**Try it**
A bare number is the only acceptable answer: how many lines of these entries include "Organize"?

════════

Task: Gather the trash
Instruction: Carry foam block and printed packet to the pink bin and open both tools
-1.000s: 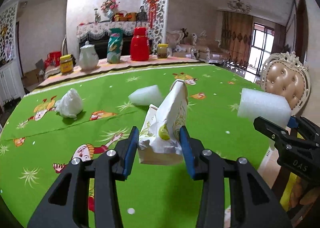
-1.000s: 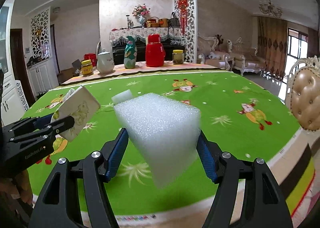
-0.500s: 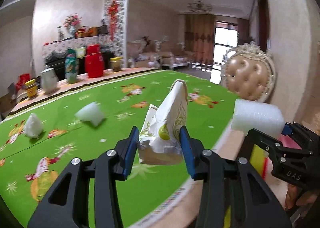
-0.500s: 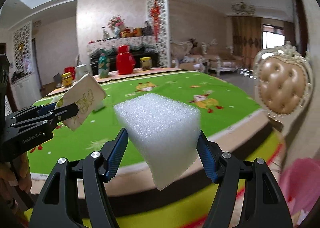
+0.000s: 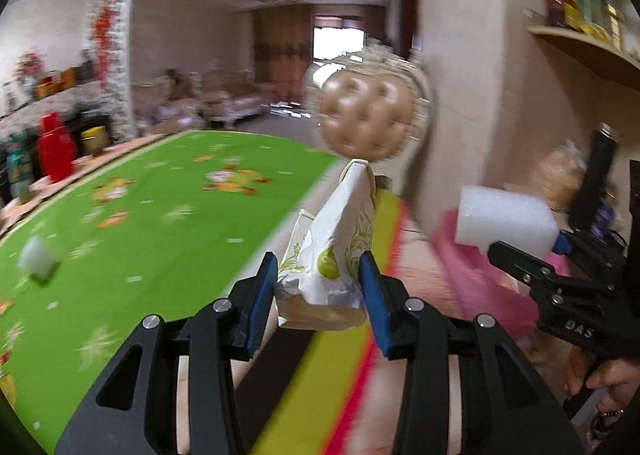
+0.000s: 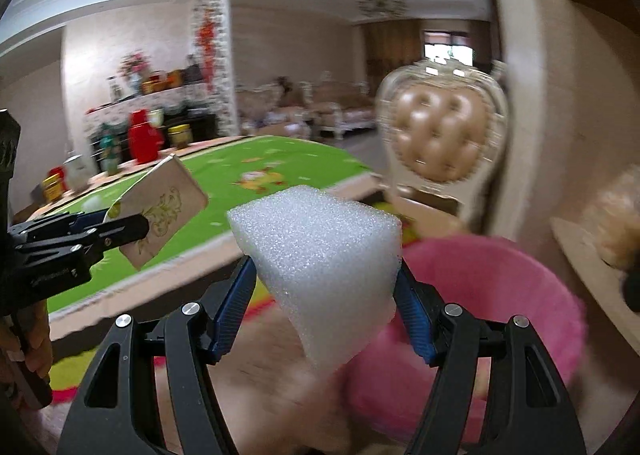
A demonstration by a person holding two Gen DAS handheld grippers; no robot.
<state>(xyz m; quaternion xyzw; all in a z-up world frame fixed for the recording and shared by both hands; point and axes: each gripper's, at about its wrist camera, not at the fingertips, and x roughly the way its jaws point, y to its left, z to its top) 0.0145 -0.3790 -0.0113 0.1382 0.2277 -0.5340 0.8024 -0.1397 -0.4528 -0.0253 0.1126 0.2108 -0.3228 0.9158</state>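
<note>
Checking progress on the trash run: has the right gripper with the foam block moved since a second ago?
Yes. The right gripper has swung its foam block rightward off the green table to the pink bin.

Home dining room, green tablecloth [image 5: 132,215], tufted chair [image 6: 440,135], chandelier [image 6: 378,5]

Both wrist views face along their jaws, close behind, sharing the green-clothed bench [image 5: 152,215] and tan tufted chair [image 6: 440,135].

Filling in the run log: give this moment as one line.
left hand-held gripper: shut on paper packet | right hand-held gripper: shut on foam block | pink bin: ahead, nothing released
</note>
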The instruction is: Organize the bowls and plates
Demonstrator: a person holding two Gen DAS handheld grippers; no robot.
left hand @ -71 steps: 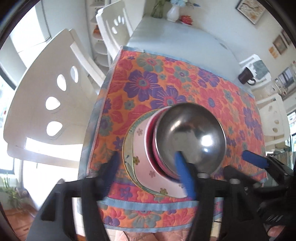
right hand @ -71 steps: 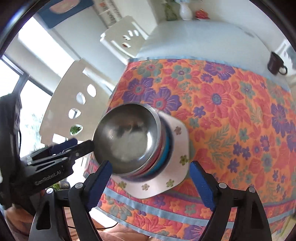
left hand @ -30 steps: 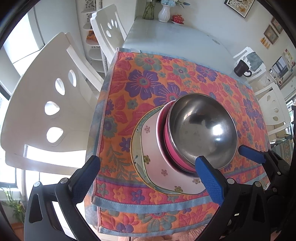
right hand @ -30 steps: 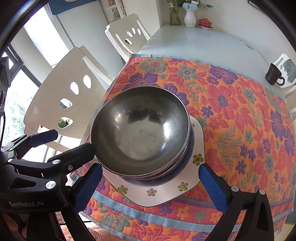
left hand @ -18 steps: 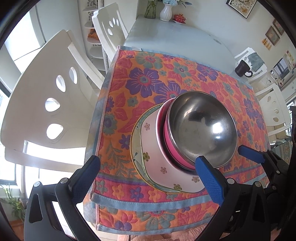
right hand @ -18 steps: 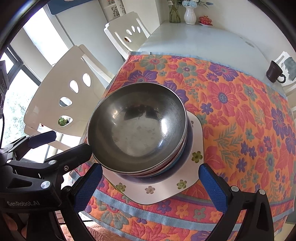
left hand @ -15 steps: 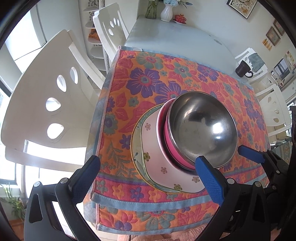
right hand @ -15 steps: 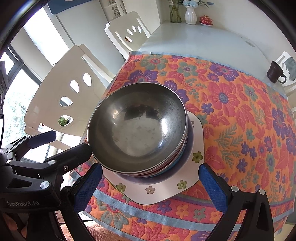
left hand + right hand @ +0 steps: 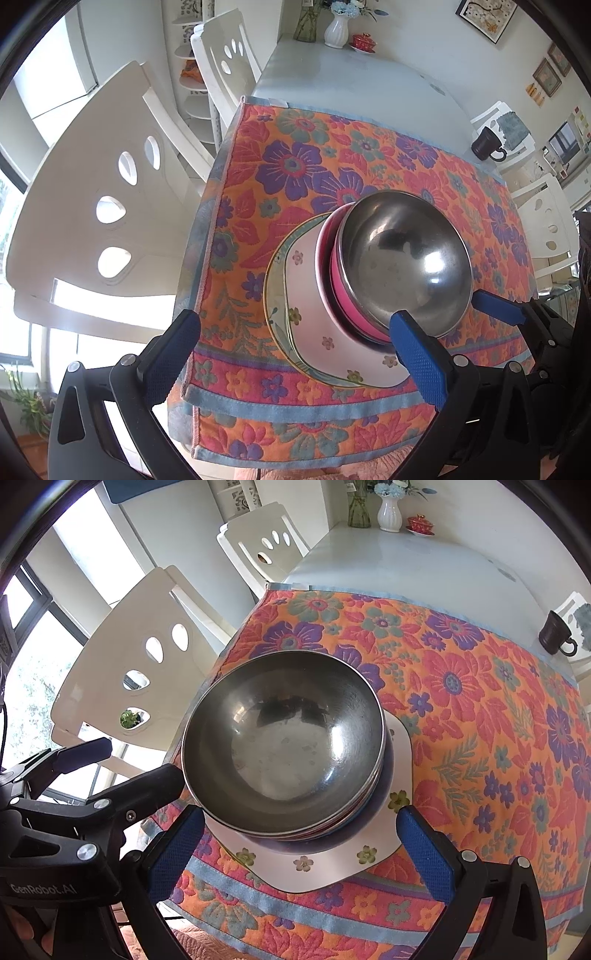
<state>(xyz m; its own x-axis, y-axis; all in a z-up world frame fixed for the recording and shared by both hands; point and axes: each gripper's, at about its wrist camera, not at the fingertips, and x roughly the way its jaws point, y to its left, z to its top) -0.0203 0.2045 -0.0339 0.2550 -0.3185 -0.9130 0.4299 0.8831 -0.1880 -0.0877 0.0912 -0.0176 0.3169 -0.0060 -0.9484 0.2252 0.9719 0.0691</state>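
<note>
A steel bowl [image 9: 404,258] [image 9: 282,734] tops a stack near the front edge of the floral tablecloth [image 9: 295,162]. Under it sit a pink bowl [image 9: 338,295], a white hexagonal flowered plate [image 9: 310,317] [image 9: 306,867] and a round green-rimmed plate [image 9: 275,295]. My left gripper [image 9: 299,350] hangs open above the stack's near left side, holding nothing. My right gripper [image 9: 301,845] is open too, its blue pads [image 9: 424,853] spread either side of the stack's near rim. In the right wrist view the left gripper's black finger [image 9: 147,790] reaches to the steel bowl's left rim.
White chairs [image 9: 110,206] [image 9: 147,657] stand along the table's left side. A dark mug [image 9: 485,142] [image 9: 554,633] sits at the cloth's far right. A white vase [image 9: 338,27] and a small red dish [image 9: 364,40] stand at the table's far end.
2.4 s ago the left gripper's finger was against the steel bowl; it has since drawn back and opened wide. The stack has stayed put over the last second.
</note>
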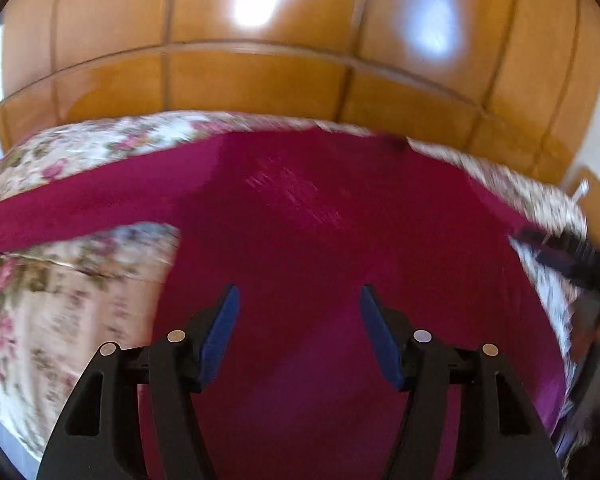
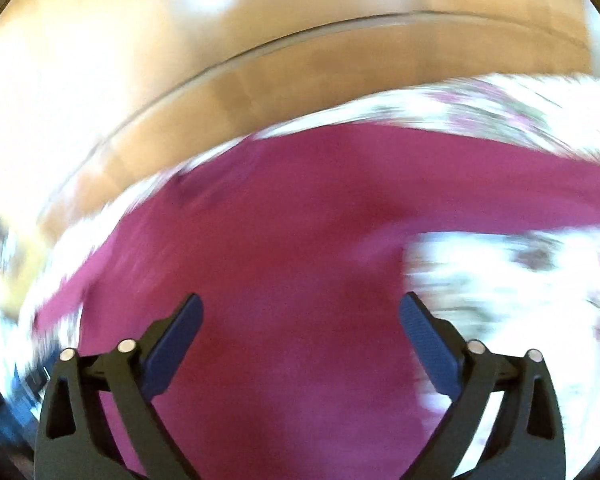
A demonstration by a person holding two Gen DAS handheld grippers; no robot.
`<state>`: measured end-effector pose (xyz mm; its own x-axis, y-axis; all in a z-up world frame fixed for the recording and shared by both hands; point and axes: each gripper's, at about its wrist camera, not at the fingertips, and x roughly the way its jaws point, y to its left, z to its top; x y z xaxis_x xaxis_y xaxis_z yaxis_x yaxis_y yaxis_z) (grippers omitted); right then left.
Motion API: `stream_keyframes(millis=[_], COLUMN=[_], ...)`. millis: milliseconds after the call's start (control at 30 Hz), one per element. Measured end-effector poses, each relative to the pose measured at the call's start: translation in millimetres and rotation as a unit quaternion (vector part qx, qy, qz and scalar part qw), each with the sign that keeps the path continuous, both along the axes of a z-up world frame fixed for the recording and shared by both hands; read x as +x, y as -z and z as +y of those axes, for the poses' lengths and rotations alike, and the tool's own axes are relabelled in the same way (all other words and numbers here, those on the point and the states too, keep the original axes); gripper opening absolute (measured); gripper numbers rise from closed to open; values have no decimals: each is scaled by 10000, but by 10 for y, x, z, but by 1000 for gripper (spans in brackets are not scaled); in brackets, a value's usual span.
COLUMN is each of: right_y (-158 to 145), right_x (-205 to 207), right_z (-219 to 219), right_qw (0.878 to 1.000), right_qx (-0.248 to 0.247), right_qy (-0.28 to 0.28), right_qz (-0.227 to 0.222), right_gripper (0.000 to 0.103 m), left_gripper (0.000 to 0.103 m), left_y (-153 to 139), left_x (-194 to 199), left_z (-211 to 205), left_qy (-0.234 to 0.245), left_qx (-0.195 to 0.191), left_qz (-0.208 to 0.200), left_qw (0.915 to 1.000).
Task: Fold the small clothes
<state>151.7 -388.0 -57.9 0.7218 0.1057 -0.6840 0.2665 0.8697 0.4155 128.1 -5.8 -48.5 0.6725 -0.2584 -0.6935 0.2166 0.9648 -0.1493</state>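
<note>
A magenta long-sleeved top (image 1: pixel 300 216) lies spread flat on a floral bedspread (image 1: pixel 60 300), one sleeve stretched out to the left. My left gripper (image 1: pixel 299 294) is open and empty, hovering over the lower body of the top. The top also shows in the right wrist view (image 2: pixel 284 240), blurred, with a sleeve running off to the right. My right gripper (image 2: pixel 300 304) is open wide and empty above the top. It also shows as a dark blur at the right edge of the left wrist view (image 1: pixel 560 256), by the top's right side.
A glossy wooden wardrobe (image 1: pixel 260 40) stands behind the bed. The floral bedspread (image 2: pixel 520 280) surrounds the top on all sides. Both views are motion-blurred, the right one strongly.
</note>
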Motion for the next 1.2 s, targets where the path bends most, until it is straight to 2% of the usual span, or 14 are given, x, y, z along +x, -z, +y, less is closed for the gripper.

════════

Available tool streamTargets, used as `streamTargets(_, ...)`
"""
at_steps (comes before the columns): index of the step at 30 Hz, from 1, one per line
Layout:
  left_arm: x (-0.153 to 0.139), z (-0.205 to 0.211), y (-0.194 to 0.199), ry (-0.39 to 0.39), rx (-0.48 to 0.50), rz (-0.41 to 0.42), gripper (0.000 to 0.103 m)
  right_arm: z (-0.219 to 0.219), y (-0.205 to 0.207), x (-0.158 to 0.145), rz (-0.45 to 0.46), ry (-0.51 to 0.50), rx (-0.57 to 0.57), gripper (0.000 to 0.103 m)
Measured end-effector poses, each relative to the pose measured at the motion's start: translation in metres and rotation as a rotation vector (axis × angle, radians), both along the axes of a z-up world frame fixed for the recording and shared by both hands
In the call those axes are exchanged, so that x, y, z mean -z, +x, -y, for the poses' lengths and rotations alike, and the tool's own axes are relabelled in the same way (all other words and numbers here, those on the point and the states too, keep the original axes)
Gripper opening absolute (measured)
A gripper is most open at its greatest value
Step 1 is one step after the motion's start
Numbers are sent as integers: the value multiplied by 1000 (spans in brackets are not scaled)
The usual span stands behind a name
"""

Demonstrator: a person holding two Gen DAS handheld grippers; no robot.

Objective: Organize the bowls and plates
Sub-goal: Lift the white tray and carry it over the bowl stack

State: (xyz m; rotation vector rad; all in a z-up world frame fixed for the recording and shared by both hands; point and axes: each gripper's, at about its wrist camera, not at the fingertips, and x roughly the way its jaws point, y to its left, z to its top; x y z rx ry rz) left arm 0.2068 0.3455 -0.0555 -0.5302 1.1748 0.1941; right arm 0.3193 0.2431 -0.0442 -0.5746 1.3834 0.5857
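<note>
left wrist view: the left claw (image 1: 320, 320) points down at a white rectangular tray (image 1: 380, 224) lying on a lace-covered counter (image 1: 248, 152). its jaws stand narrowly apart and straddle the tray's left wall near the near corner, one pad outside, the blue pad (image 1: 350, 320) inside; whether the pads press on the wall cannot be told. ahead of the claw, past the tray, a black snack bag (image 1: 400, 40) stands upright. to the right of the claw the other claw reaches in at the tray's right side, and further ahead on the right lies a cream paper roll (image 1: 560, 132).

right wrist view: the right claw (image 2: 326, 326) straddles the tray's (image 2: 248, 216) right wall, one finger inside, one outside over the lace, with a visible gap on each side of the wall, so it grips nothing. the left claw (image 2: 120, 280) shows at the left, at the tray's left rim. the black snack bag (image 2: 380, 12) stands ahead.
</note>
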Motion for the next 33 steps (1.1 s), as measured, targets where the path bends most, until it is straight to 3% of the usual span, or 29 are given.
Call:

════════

**Your response**
2